Split PDF by page count or TOC

Hi,

thought i might share my script i use to split PDF books by number of pages or table of content (e.g. chapters, sections etc).

(*
	Please change your folder and pdfsam path.
	*)

property g : "/books/" -- the group path where the files will be imported into
set p to "/Volumes/Additonal-Data/downloads/hf/" -- the path to the temporary directory holding the split files.
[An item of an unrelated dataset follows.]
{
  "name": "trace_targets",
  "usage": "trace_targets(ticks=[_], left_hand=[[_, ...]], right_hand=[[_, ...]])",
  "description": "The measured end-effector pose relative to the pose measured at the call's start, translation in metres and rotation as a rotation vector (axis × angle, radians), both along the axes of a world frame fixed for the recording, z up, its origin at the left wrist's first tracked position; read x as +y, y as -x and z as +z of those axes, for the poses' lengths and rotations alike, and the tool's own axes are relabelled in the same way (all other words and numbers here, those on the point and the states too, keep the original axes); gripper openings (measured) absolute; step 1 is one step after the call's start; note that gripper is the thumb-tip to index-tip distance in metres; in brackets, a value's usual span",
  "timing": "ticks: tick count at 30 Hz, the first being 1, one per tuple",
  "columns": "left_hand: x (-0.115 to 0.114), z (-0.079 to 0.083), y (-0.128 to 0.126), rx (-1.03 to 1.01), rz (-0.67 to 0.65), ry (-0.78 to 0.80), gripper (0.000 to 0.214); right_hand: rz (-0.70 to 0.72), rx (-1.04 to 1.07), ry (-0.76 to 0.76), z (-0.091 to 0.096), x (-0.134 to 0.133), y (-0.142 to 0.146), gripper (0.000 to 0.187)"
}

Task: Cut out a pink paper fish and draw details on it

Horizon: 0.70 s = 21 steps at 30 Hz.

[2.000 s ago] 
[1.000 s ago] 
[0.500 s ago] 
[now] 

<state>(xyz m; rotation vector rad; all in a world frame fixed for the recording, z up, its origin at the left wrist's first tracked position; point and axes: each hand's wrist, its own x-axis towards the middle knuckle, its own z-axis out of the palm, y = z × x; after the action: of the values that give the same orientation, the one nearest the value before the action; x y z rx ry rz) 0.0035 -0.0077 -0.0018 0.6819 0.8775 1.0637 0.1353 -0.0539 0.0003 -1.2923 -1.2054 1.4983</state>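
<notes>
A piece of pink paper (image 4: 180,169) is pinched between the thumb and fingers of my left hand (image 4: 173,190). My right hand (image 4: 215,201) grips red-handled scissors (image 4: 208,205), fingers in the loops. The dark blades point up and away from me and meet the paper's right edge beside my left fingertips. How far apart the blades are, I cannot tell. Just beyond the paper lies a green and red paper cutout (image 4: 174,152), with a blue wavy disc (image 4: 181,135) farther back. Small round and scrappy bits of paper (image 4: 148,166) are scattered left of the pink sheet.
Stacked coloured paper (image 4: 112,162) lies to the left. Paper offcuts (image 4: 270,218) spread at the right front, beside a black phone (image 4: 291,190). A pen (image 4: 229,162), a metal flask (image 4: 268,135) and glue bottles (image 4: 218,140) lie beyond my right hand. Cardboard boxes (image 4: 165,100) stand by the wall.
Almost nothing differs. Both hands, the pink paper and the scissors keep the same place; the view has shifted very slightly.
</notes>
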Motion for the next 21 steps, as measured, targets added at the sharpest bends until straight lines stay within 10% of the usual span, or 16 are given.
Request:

MUST EXIST PRIOR TO EXECUTING THE SCRIPT.
set pdfsam to "/Applications/pdfsam.app/Contents/Resources/Java/bin/"
set tagName to "books" -- assigns tags
set importAgain to true -- automatically imports the splits into DT
set importLocal to false -- imports the splits into the same group as the selected file

-- Don't change these
set a to POSIX file p

clearOutputDirectory(a, p)

display dialog "Please enter a  number:" default answer 1
set inputNumber to text returned of result
set theNumber to inputNumber as number

if theNumber > 3 then
	set cmd_type to "NSPLIT -n " & theNumber
else
	set cmd_type to "BLEVEL -bl " & theNumber
end if

tell application "DEVONthink Pro"
	try
		set this_selection to the selection
		if this_selection is {} then error "Please select some contents."
		
		repeat with this_item in this_selection
			my clearOutputDirectory(a, p)
			set filePath to get path of this_item
			
			log message "Convert" & (quoted form of filePath)
			set cmd to "cd " & pdfsam & "; ./run-console.sh -f " & quoted form of filePath & " -o " & p & " -s " & cmd_type & " split"
			do shell script cmd
			
			if importAgain is true then
				my importFiles(a, g, this_item, tagName, p, importLocal)
				my clearOutputDirectory(a, p)
			end if
		end repeat
		log message "Splitting done!"
	on error errtext
		log message errtext
		display alert "Error occured"
	end try
end tell

on importFiles(a, g, this_item, tagName, p, importLocal)
	tell application "DEVONthink Pro"
		set t to (get name of this_item)
		if importLocal is true then
			set theGroup to current group
		else
			set theGroup to create location (my newDest(g, t))
		end if
		
		tell application "Finder" to set filelist to name of items of folder a
		
		repeat with split_item in filelist
			import (p & split_item) to theGroup
		end repeat
		
		set exclude from classification of this_item to true
		set exclude from see also of this_item to true
		set exclude from search of this_item to true
		set tags of this_item to tagName
		
		move record this_item to theGroup
	end tell
end importFiles

on newDest(g, t)
	g & t
end newDest

on clearOutputDirectory(a, p)
	try
		tell application "Finder" to set filelist to name of items of folder a
		repeat with split_item in filelist
			set tmp_file to quoted form of (p & split_item)
			do shell script "rm " & tmp_file
		end repeat
	on error t
		display alert "Error occured"
		display alert t
	end try
end clearOutputDirectory

You need http://www.pdfsam.org/. if you install it regularly, it should be in /Applications and should actually work without changing variable pdfsam.
create a folder somewhere on your system and point variable ‘p’ to it.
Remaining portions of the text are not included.